Ciência da Continuidade
Como permanecemos reconhecíveis enquanto mudamos?
A resposta proposta não está numa essência imóvel nem na simples passagem do tempo. Está nas relações pelas quais a experiência reorganiza sua forma sem perder inteiramente o pertencimento à própria trajetória.
Programa conceitual em abertura empírica
Objeto científico
Continuidade Vivida
Continuidade Vivida é a permanência experiencial pela qual diferentes momentos continuam podendo ser vividos como pertencentes à mesma trajetória através do tempo e da mudança.
O programa não pergunta apenas o que permanece. Pergunta como o vivido continua participando do que pode vir depois — no corpo, no hábito, nas relações, na narrativa e nas possibilidades.
“Permanecer não é ficar imóvel. Continuar não é simplesmente avançar.”
Arquitetura relacional
Circulação, não escada.
Os termos abaixo nomeiam funções relacionadas. A ordem visual não instala precedência causal, protocolo de intervenção ou caminho obrigatório.
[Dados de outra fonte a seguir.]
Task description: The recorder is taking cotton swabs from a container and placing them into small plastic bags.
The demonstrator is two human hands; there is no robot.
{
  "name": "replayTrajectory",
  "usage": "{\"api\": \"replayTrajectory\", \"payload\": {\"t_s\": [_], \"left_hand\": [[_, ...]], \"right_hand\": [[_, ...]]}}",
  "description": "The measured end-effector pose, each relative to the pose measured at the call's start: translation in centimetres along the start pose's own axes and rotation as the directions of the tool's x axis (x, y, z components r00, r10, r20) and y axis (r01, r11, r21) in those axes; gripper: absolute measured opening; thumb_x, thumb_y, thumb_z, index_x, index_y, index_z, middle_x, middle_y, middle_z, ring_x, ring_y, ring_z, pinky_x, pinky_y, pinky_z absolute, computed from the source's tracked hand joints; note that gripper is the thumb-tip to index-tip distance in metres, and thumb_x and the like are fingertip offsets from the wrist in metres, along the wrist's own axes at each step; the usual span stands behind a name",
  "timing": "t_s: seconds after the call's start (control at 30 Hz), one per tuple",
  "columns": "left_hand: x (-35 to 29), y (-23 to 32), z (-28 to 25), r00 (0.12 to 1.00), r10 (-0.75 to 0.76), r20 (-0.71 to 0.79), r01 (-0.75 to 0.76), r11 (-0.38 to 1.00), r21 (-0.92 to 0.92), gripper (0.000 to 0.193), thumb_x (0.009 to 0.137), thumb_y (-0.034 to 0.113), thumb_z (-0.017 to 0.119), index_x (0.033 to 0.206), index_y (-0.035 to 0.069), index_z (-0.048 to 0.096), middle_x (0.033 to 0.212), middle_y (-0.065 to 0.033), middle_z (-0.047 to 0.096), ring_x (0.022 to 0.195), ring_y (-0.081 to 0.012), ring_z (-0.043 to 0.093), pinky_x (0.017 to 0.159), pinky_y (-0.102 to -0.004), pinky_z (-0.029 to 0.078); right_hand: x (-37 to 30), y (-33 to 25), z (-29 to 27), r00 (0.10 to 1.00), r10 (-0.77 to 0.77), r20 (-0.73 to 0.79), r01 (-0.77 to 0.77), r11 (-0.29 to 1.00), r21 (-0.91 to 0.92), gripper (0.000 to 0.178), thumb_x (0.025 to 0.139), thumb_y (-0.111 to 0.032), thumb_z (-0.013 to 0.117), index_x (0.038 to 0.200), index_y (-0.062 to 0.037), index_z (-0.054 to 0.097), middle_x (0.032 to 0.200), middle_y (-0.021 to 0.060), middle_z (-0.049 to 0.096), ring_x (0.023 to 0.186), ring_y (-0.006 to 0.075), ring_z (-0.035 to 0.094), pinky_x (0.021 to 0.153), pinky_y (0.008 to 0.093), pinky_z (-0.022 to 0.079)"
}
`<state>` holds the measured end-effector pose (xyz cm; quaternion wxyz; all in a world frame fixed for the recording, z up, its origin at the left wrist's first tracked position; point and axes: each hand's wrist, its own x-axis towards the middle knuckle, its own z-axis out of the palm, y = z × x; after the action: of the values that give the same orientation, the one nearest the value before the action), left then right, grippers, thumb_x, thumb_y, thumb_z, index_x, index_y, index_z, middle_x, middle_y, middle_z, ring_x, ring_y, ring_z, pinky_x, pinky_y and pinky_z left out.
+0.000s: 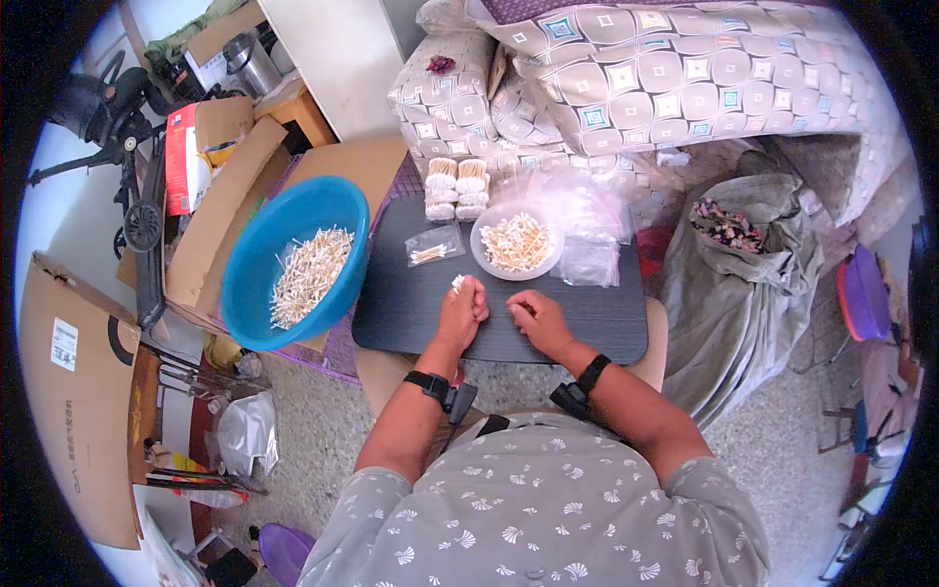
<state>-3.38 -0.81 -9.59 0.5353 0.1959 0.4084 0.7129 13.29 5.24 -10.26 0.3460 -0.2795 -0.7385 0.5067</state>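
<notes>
The left hand (464, 305) is curled into a fist around a small bunch of cotton swabs (457, 284), their white tips poking out at the top, over the dark wood-grain counter (411, 313). The right hand (534, 315) rests just beside it with fingers bent; it seems to pinch something thin, though that is too small to tell. Behind the hands sits one round white bowl (516, 245) heaped with swabs. One small clear bag (433, 247) of swabs lies left of it. Two bundled stacks (456, 188) stand at the far edge. One glossy blue plastic basin (293, 259) holds many loose swabs. Crinkled clear bags (592, 220) pile to the right.
</notes>
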Motion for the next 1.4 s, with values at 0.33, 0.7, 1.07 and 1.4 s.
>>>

Organização da Experiência
o que assume forma no vivido. Cada função pode reorganizar a leitura das demais ao longo do tempo.
Reconhecimento
o que pode ser vivido como pertencente. Cada função pode reorganizar a leitura das demais ao longo do tempo.
Coerência
o que se torna inteligível sem precisar ficar imóvel. Cada função pode reorganizar a leitura das demais ao longo do tempo.
Habitabilidade
o que pode ser sustentado com custo vivível. Cada função pode reorganizar a leitura das demais ao longo do tempo.
Integração
o que passa a compor historicamente a trajetória. Cada função pode reorganizar a leitura das demais ao longo do tempo.
Princípios de investigação
O que sustenta o programa.
Os princípios organizam a conduta científica. Não são evidência a favor dos construtos.
Experiência vivida
A origem observacional da investigação, sem funcionar como prova de suas hipóteses.
Longitudinalidade
A trajetória — e não a fotografia isolada — constitui a unidade privilegiada de observação.
Recursividade
Novos dados podem reorganizar a arquitetura sem apagar a identidade do programa.
Falseabilidade
Hipóteses devem arriscar previsões e permitir que resultados contrários contem como refutação.
Serviço à vida
O rigor retorna à sociedade por pesquisa, formação, comunicação e aplicações responsáveis.
Interlocuções filosóficas
Vizinhos, não proprietários da pergunta.
O programa dialoga com tradições externas sem convertê-las em validação antecipada.
Narrativa e pertencimento
A identidade narrativa ajuda a compreender configuração e revisão, mas não esgota o corpo, o hábito ou a diferença posterior.
Merleau-PontyO corpo que sabe
A familiaridade prática pode anteceder a memória declarativa sem transformar o corpo em dicionário do sentimento.
CamusO mito de Sísifo
A repetição do gesto radicaliza a pergunta: movimento e duração bastam para haver continuidade vivida?